*** Information shown ***

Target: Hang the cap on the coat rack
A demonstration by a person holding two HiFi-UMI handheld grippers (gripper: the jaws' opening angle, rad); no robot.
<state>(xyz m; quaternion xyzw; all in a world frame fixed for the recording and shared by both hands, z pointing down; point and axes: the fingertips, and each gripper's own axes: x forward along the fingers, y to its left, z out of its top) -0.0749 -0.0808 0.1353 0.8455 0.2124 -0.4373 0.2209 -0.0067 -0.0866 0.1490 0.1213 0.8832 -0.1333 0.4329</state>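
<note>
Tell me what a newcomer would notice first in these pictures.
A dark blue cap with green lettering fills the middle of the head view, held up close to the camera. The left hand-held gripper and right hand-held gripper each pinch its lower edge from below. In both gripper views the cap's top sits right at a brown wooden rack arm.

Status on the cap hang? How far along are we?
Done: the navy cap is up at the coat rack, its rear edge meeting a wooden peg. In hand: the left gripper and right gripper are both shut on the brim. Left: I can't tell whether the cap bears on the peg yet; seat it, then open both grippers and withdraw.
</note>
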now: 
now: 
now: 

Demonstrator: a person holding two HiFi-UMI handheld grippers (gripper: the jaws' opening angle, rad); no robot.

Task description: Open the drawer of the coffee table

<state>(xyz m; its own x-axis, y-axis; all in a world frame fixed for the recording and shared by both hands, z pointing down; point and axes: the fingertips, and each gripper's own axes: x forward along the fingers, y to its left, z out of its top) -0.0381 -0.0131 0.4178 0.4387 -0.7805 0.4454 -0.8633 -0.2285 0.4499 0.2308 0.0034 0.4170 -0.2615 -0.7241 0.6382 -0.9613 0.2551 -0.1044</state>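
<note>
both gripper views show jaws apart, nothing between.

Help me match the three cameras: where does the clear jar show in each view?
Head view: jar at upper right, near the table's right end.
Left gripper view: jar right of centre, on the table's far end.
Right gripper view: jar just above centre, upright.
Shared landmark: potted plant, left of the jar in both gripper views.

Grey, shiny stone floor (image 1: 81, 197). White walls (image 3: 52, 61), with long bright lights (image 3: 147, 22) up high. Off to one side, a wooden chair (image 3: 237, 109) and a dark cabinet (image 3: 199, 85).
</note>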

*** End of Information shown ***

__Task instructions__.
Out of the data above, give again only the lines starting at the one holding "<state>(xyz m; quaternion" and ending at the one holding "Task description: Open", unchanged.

__Problem solution__.
<state>(xyz m; quaternion xyzw; all in a world frame fixed for the recording and shared by both hands, z pointing down; point and axes: the fingertips, and each gripper's own axes: x forward along the fingers, y to its left, z out of its top) -0.0749 -0.0808 0.1353 0.8455 0.2124 -0.4373 0.2209 -0.0067 -0.0866 0.1490 0.1213 0.8832 -0.1333 0.4329</state>
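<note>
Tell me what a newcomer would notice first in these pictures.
A dark blue cap with green lettering fills the middle of the head view, held up close to the camera. The left hand-held gripper and right hand-held gripper each pinch its lower edge from below. In both gripper views the cap's top sits right at a brown wooden rack arm.

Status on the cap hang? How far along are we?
Done: the navy cap is up at the coat rack, its rear edge meeting a wooden peg. In hand: the left gripper and right gripper are both shut on the brim. Left: I can't tell whether the cap bears on the peg yet; seat it, then open both grippers and withdraw.
</note>
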now: 
now: 
now: 

Demonstrator: a person holding two HiFi-UMI handheld grippers (gripper: the jaws' opening angle, rad); no robot.

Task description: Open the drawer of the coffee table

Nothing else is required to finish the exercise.